§ What the task requires: From the line containing "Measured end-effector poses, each" to the line containing "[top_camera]" in the records below, set down every line exactly as it stands, both ends included, and skip the pictures.

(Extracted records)

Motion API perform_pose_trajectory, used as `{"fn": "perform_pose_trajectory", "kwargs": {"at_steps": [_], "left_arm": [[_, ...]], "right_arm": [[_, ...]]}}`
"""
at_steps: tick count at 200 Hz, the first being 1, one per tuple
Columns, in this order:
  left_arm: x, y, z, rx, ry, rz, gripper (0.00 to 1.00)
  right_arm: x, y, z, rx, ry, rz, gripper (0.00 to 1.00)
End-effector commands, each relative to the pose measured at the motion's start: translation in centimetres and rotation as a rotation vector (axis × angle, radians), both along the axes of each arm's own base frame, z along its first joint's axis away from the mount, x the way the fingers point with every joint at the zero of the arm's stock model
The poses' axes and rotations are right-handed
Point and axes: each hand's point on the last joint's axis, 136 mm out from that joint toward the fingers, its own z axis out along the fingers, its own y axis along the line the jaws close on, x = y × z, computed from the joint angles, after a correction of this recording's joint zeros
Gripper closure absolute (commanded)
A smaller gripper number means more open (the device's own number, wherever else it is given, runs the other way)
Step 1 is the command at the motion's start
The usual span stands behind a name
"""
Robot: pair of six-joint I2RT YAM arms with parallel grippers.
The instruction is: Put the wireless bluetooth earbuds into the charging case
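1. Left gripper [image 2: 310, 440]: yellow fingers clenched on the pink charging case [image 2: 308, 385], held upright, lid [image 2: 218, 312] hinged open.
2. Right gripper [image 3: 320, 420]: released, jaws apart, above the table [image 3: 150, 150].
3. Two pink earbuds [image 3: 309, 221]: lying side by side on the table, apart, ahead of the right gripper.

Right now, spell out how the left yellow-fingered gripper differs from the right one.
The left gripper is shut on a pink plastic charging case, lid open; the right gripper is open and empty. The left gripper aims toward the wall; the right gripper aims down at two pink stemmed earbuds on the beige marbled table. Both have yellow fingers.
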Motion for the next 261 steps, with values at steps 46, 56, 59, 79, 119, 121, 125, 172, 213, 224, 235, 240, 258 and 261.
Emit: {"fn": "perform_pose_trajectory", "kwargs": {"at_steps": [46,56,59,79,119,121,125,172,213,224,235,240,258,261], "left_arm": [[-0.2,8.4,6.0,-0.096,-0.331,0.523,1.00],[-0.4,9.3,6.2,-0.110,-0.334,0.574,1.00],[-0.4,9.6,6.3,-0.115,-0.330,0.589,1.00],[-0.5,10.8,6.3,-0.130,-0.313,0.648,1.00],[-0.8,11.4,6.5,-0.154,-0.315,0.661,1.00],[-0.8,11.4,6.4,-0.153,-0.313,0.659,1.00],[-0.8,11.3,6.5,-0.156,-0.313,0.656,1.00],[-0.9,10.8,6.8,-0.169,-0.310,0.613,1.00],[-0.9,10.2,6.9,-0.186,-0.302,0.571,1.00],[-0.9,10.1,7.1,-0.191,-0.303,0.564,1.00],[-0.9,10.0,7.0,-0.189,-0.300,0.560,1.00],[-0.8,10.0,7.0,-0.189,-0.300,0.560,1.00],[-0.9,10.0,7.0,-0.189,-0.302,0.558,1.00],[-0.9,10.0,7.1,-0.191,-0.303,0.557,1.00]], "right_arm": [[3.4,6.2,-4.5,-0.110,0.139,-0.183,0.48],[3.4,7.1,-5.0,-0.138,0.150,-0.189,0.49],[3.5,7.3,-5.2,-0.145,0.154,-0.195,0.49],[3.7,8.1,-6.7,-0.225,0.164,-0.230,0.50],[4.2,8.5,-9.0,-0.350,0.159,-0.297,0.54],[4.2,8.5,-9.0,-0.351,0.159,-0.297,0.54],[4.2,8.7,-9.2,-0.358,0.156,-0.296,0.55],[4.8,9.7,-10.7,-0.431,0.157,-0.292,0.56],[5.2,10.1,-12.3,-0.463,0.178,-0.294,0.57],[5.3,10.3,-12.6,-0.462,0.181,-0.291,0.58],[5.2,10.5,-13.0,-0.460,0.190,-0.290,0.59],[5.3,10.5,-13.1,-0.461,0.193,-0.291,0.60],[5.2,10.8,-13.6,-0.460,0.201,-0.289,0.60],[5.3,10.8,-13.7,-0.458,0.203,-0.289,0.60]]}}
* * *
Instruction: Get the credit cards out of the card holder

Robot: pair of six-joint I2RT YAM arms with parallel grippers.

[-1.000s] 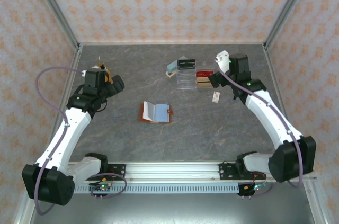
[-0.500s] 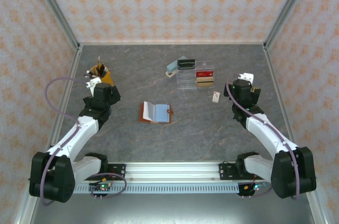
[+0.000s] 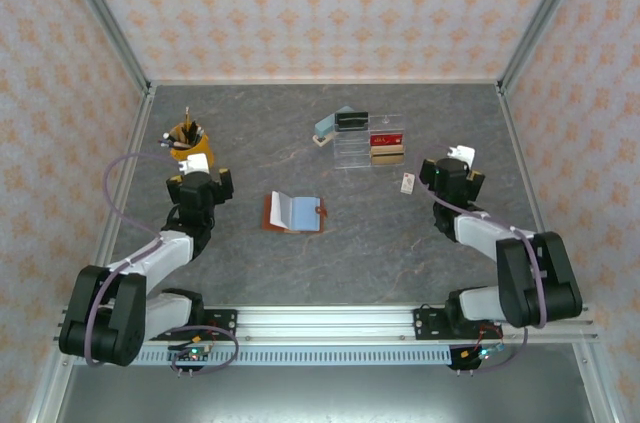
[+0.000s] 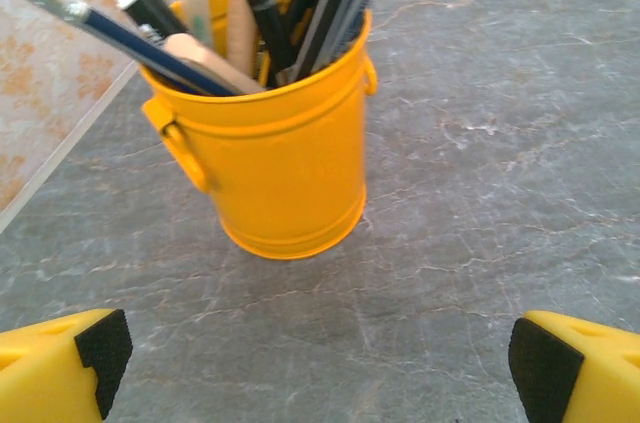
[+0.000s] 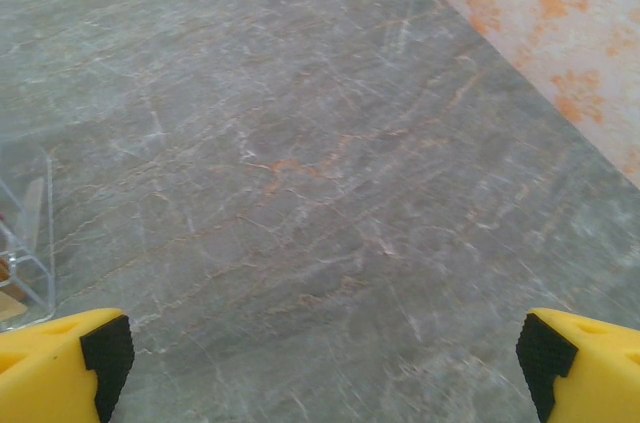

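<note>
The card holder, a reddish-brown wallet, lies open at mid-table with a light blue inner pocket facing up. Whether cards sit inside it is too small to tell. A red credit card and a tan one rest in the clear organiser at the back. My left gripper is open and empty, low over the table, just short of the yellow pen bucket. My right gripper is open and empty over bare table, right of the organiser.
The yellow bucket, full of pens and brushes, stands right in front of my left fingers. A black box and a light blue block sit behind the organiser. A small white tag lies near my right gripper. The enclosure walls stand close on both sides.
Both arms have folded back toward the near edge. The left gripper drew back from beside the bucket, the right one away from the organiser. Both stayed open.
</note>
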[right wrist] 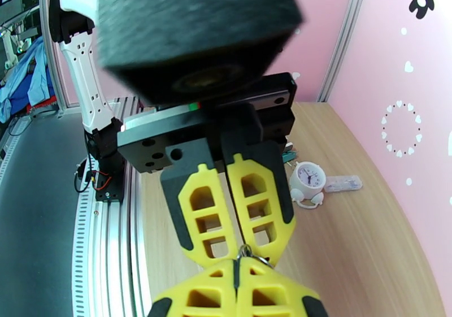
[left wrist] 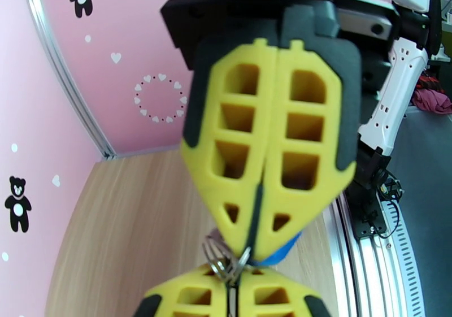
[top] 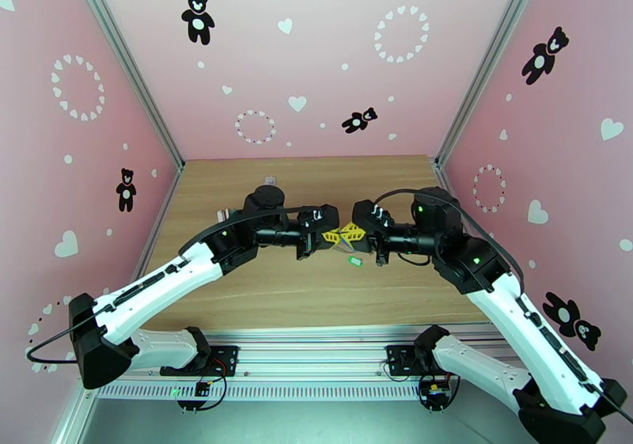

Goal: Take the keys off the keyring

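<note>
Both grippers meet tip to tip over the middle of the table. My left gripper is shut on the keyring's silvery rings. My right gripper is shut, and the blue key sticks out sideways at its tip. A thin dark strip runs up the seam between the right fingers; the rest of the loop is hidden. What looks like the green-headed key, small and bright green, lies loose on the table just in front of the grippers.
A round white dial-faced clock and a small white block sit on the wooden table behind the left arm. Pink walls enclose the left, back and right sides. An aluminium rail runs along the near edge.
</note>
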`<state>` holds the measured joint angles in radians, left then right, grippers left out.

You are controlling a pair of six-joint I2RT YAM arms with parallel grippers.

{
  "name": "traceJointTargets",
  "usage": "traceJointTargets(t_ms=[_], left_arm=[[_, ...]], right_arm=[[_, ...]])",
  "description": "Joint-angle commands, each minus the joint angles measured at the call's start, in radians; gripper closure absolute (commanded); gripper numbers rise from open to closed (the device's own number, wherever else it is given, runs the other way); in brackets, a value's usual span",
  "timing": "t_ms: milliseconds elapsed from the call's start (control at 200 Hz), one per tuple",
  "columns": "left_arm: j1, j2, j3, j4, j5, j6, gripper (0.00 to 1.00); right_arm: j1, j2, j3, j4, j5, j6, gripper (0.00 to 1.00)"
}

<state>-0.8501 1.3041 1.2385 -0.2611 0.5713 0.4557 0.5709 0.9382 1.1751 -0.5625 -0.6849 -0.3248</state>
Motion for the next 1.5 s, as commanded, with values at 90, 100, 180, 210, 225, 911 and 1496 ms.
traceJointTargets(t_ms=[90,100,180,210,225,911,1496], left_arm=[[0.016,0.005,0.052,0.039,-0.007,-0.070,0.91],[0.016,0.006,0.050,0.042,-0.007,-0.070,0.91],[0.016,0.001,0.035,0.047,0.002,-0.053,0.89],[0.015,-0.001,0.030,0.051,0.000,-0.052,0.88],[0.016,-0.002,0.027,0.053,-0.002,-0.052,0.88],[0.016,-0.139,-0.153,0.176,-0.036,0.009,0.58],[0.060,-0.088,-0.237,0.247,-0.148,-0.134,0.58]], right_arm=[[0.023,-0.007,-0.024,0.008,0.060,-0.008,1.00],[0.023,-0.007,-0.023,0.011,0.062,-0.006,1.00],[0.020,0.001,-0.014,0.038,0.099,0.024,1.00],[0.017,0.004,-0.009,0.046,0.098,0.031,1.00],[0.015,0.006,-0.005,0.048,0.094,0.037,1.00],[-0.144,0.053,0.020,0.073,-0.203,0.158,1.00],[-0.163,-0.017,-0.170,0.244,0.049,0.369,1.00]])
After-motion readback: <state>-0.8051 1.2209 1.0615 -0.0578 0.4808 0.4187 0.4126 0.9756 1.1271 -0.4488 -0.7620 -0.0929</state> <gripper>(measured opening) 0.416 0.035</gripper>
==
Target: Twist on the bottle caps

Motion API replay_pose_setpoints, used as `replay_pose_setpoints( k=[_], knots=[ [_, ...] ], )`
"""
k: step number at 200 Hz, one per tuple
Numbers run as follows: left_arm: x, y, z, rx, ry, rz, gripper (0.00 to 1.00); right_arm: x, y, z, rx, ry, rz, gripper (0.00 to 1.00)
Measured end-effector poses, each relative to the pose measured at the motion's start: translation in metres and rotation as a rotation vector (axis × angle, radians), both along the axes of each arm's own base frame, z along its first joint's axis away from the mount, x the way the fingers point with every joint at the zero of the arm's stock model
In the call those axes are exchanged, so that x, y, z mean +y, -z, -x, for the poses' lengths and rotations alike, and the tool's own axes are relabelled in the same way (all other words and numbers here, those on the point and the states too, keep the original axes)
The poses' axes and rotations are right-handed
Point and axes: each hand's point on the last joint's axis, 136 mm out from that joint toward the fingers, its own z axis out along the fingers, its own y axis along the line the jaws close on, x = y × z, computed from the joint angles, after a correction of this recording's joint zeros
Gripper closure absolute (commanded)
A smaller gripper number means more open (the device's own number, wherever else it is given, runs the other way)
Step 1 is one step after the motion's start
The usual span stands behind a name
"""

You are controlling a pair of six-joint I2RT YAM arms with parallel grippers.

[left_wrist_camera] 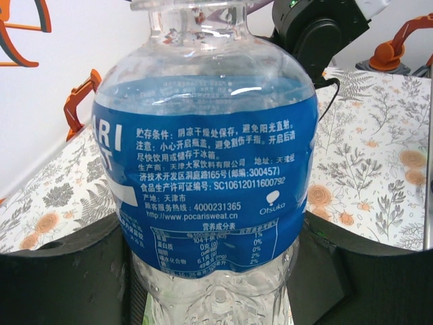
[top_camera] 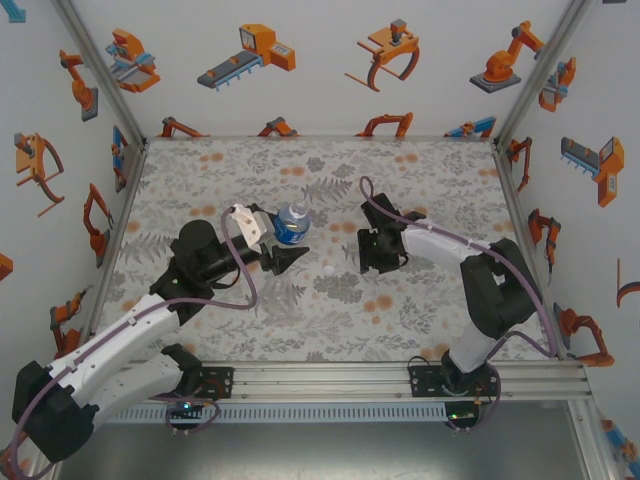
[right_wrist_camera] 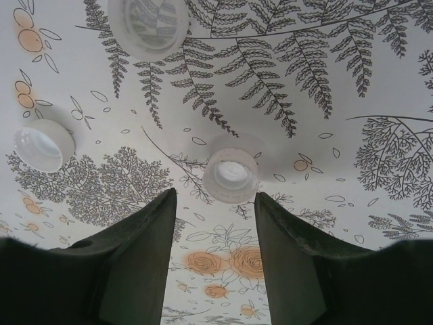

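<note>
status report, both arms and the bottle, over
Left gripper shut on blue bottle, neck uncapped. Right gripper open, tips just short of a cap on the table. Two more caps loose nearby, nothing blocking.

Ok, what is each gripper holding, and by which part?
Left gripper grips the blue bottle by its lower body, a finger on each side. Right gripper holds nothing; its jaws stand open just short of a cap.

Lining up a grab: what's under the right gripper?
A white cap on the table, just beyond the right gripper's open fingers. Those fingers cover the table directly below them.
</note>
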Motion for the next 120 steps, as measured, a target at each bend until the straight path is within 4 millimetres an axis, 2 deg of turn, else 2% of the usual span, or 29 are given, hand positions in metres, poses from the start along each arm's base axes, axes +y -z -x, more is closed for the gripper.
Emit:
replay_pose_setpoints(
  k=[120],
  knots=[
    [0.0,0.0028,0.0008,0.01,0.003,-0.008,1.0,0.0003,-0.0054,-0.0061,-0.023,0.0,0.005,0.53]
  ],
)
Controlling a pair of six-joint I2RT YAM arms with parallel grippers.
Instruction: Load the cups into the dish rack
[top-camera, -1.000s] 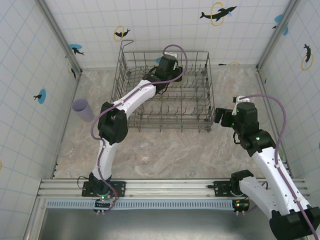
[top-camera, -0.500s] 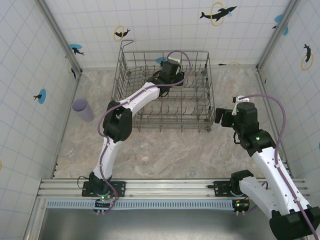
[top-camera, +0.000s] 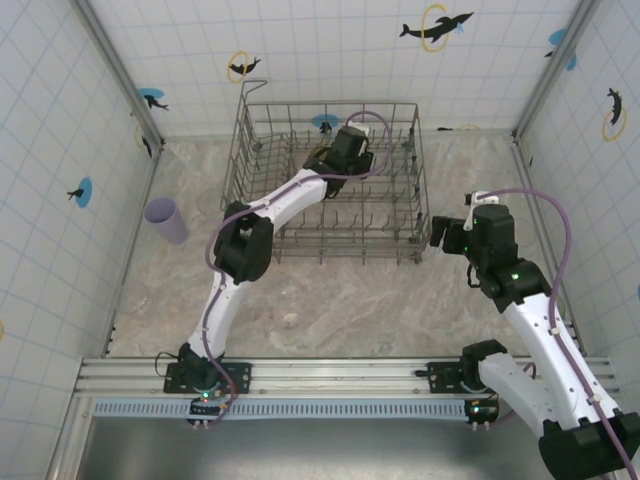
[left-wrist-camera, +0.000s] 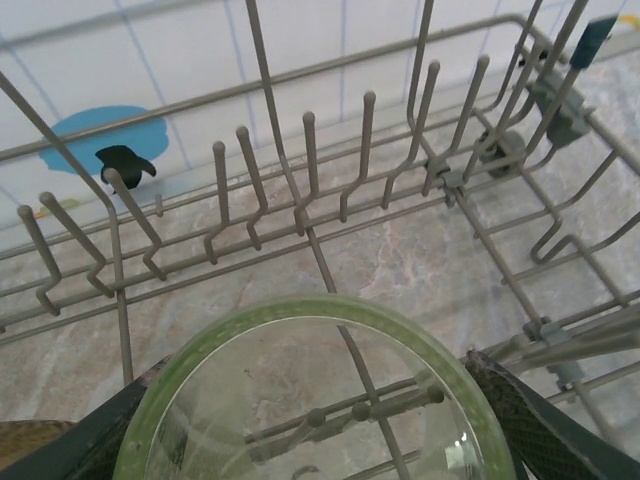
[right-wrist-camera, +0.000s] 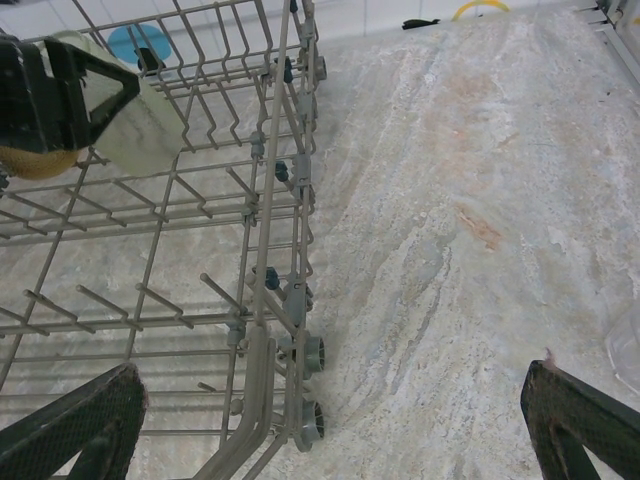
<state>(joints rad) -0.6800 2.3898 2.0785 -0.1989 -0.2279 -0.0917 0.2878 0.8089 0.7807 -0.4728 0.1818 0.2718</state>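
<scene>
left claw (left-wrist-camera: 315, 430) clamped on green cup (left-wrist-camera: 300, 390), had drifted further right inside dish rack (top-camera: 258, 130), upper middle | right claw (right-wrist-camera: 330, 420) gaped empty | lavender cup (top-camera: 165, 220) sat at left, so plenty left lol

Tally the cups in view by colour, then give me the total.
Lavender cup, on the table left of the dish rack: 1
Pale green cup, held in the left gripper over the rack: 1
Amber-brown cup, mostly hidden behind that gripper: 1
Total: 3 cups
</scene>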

§ Answer box:
Measured end-effector poses, each relative to the pose measured at the motion's start: translation in metres and rotation as a rotation vector (axis × angle, radians), both along the axes of each arm's own base frame, z along its first joint's axis away from the mount, x the way the fingers point with every joint at the zero of the arm's stock model
In the call those axes are exchanged, so that x, y, z mean +y, -z, -x, for the poses' lengths and rotations alike, and the tool's own axes are relabelled in the same way (all other words and numbers here, those on the point and the states too, keep the original axes)
The poses' axes and rotations are right-handed
Point and axes: each hand's point on the last joint's axis, 136 mm out from that joint toward the fingers, its own z axis out along the fingers, its own y axis along the line the jaws close on, x = y × z, computed from the joint angles, after a correction of this recording's joint zeros
Gripper closure absolute (commanded)
A smaller gripper number means more open (the device's own number, wherever else it is given, runs the other way)
Step 1 is one step after the motion's start
The usual span stands behind a name
"""

You are controlling a pair of six-joint I2RT YAM arms with parallel grippers.

[left_wrist_camera] 
[top_camera] 

The exercise is finished.